Nemaline myopathy (NM) is a congenital muscle disorder associated with muscle weakness, hypotonia, and rod bodies in the skeletal muscle fibers. Mutations in 10 genes have been implicated in human NM, but spontaneous cases in dogs have not been genetically characterized. We identified a novel recessive myopathy in a family of line-bred American bulldogs (ABDs); rod bodies in muscle biopsies established this as NM. Using SNP profiles from the nuclear family, we evaluated inheritance patterns at candidate loci and prioritized TNNT1 and NEB for further investigation. Whole exome sequencing of the dam, two affected littermates, and an unaffected littermate revealed a nonsense mutation in NEB (g.52734272 C>A, S8042X). Whole tissue gel electrophoresis and western blots confirmed a lack of full-length NEB in affected tissues, suggesting nonsense-mediated decay. The pathogenic variant was absent from 120 dogs of 24 other breeds and 100 unrelated ABDs, suggesting that it occurred recently and may be private to the family. This study presents the first molecularly characterized large animal model of NM, which could provide new opportunities for therapeutic approaches.

Fig. 1

Histopathology establishes NM. Cryosections from the triceps muscle of an affected pup (a–c) and archived control triceps muscle (d–f) were stained with H&E (a, d), modified Gomori trichrome (b, e) and following incubation with monoclonal antibodies against type 1 and type 2 myosin heavy chains (c, f). Excessive variability in myofiber size and atrophy were observed in the affected muscle with the H&E stain (a) compared to control muscle (d). Numerous myofibers in the affected muscle contained rod bodies (b, arrows) not evident in control muscle (e). Both type 1 and type 2 fibers were atrophic (c) with fibers of both fiber types similar in size in control muscle (f). Bar 50 µm for images a–f. By electron microscopy, numerous electron dense rods were apparent along the long axis parallel to that of the muscle fiber (g). The rods were in structural continuity with Z disks (h), had the same electron density as the Z lines of adjacent sarcomeres, and had a similar lattice pattern of periodic cross striations. Bar 0.18 µm for images g and h

Fig. 2

Filtering of NEB variants reveals S8042X. a Filtering parameters are shown to the left, with the number of rejected variants to the right.
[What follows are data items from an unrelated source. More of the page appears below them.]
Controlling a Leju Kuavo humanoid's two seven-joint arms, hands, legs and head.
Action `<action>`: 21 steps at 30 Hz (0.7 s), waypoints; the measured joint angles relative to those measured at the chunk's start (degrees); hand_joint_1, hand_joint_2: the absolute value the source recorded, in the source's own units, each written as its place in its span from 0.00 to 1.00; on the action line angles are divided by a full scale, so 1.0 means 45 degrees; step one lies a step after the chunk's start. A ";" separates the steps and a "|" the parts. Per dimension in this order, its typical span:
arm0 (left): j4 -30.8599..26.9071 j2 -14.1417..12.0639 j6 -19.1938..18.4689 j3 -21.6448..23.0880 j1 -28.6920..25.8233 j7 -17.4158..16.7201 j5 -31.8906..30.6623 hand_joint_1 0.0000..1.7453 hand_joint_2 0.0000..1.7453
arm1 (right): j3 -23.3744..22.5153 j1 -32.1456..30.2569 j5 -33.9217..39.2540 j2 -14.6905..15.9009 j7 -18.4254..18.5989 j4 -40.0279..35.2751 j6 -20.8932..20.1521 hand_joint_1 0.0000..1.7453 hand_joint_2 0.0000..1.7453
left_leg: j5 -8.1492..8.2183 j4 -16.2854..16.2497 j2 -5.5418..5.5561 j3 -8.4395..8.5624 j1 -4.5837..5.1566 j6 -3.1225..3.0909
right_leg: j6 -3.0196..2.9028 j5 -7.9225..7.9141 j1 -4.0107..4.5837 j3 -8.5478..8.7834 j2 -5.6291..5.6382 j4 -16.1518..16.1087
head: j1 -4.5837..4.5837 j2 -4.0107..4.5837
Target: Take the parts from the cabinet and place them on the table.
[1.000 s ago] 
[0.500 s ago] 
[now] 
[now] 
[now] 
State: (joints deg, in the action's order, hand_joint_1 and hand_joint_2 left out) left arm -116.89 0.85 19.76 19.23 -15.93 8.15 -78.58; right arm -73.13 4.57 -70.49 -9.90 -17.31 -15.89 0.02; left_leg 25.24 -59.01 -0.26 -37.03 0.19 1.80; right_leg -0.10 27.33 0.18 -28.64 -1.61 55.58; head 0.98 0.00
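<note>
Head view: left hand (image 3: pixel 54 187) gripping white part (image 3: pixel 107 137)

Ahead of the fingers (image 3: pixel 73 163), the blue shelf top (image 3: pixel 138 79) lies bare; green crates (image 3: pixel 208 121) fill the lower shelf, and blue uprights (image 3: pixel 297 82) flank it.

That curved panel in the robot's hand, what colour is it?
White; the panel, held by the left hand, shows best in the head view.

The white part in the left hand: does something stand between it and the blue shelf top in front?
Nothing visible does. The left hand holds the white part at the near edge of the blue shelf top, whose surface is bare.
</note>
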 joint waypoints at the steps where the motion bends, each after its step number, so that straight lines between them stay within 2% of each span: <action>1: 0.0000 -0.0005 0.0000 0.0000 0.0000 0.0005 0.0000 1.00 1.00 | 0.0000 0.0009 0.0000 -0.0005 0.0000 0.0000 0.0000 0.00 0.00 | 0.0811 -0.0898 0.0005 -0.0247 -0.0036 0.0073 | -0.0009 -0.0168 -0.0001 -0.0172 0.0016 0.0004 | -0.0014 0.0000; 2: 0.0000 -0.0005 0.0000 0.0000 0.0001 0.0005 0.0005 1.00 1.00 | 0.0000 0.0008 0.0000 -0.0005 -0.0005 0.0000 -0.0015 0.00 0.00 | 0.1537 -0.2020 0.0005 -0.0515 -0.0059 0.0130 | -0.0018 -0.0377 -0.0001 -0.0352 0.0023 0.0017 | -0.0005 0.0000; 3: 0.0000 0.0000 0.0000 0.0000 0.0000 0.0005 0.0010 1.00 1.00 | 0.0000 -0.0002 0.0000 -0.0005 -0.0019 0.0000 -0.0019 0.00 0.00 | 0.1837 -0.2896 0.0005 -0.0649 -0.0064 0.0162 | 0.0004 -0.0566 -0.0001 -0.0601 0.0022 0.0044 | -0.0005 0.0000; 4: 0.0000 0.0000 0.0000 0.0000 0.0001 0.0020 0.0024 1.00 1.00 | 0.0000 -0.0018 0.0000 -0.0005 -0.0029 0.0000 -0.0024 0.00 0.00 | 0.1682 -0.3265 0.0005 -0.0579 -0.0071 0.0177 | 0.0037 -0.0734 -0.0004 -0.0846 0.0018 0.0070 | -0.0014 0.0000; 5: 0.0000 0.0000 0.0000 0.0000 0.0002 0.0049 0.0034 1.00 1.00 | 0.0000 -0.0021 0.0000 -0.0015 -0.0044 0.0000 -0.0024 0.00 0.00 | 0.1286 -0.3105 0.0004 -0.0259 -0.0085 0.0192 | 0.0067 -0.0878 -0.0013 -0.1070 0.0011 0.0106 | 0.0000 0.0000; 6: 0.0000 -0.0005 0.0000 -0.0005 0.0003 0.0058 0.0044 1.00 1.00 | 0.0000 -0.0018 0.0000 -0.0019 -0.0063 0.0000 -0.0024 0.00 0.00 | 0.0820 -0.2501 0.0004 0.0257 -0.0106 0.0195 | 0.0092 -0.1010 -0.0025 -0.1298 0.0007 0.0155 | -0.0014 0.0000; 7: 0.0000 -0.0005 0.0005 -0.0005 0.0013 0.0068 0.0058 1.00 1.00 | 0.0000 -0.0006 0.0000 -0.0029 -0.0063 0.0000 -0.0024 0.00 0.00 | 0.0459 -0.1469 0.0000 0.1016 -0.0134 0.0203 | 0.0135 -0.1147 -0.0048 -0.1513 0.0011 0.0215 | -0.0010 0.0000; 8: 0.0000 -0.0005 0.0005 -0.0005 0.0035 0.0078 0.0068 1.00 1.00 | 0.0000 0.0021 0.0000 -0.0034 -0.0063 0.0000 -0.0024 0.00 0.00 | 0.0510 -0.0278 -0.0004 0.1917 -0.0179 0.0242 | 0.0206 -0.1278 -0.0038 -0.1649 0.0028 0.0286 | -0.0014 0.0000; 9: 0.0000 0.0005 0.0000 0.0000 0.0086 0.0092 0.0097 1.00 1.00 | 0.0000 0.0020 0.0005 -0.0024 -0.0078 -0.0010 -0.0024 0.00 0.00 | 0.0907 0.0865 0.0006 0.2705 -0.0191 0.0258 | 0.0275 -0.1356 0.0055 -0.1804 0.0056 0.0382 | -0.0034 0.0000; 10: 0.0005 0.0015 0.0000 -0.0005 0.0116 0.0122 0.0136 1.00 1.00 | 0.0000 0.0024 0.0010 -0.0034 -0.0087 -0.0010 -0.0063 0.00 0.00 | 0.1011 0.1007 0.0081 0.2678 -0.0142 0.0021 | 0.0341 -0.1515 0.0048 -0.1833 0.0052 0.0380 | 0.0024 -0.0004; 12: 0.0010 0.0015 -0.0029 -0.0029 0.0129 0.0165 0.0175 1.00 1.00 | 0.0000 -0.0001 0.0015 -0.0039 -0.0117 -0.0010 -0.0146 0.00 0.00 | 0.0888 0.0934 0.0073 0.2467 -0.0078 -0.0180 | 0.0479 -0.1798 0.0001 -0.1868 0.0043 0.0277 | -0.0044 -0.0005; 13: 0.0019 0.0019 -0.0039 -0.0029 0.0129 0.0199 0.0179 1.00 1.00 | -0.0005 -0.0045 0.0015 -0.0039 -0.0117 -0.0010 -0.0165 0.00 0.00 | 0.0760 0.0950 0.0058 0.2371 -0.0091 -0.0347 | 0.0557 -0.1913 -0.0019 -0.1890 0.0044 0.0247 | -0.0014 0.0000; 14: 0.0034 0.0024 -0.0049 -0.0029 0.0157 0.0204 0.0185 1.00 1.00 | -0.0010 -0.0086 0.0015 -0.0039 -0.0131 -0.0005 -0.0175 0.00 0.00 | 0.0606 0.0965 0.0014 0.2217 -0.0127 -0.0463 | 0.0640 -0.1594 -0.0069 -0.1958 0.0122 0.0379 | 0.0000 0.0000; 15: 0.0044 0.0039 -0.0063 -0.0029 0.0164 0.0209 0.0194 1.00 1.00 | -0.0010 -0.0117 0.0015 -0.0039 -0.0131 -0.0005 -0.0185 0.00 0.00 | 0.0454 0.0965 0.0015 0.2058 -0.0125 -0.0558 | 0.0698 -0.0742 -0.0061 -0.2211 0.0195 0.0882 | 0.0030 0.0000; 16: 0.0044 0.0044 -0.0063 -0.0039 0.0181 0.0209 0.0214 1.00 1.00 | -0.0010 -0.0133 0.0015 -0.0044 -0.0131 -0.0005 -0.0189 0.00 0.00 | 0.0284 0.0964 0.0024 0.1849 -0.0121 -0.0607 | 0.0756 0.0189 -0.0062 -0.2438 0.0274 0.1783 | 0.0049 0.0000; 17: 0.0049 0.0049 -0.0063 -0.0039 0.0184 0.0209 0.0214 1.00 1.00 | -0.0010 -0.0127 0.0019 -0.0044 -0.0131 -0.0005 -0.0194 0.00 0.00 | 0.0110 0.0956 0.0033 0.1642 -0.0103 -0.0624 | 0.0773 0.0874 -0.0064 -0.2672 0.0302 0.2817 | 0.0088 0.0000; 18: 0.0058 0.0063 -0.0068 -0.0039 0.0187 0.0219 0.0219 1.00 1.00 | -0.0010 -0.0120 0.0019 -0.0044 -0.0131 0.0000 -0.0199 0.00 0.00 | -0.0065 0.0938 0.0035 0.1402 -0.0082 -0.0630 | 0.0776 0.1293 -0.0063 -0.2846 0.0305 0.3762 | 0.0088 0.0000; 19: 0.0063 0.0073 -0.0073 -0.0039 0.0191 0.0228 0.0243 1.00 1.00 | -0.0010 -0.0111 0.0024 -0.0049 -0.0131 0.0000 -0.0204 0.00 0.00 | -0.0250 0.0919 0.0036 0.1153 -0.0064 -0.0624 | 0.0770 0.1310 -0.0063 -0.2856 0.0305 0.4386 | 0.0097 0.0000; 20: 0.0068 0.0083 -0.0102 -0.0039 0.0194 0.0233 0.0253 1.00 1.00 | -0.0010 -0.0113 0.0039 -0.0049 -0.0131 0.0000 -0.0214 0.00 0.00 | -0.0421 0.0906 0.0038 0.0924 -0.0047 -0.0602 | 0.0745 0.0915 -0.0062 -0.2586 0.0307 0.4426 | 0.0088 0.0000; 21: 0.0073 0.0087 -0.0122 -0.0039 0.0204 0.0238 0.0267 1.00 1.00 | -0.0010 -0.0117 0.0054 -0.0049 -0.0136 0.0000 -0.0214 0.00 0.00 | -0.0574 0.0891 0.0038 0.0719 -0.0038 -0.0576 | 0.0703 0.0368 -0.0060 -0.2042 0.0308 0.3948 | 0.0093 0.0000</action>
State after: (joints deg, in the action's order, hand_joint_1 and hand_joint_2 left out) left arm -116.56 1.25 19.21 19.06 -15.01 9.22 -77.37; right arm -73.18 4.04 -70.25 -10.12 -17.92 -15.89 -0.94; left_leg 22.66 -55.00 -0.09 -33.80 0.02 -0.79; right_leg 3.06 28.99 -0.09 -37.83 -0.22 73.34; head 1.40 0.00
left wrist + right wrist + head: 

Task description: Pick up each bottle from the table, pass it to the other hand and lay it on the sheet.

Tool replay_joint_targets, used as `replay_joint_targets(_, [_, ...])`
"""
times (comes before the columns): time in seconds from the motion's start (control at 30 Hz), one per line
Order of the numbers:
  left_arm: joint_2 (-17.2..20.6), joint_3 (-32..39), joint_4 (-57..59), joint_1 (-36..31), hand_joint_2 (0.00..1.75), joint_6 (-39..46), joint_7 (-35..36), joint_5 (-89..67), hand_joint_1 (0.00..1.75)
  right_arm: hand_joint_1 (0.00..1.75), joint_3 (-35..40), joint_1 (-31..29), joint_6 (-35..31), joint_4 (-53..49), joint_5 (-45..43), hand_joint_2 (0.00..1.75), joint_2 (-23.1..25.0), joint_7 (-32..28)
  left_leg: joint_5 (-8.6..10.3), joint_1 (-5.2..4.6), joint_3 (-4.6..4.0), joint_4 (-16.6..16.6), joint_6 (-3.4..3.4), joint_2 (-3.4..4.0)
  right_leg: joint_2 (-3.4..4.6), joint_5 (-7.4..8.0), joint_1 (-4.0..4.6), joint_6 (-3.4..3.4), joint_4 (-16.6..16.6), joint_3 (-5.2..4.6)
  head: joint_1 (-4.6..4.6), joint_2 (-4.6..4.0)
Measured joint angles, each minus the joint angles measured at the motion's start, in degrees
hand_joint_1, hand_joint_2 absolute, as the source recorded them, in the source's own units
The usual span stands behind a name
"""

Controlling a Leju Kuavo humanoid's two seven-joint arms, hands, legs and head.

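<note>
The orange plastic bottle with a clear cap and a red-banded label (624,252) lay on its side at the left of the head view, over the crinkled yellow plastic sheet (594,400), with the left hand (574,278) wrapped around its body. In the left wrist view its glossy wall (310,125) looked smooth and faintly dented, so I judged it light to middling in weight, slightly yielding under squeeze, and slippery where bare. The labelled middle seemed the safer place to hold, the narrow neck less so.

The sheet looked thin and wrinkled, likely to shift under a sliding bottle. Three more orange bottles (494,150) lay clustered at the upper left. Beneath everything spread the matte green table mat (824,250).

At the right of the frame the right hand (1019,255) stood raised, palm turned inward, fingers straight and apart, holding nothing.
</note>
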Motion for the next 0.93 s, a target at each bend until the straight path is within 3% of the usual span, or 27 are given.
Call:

Total variants prior to each filtering parameter are shown above the arrows, beginning with the total number of variants. b Chromatograms from Sanger sequencing show the wild-type and mutant alleles

Fig. 3

Nebulin is drastically reduced in skeletal muscles with S8042X. a Protein analysis on a 2–7 % gradient acrylamide gel reveals a clear loss of nebulin in muscles from affected dogs compared to healthy controls. b Western blots for the same samples using antibodies to nebulin’s N- and C-terminus. c and d Average quantification (CTRL 1 and CTRL 2; AFF 1 and AFF 2) of western blots, indicating a severe loss of nebulin protein in affected dogs.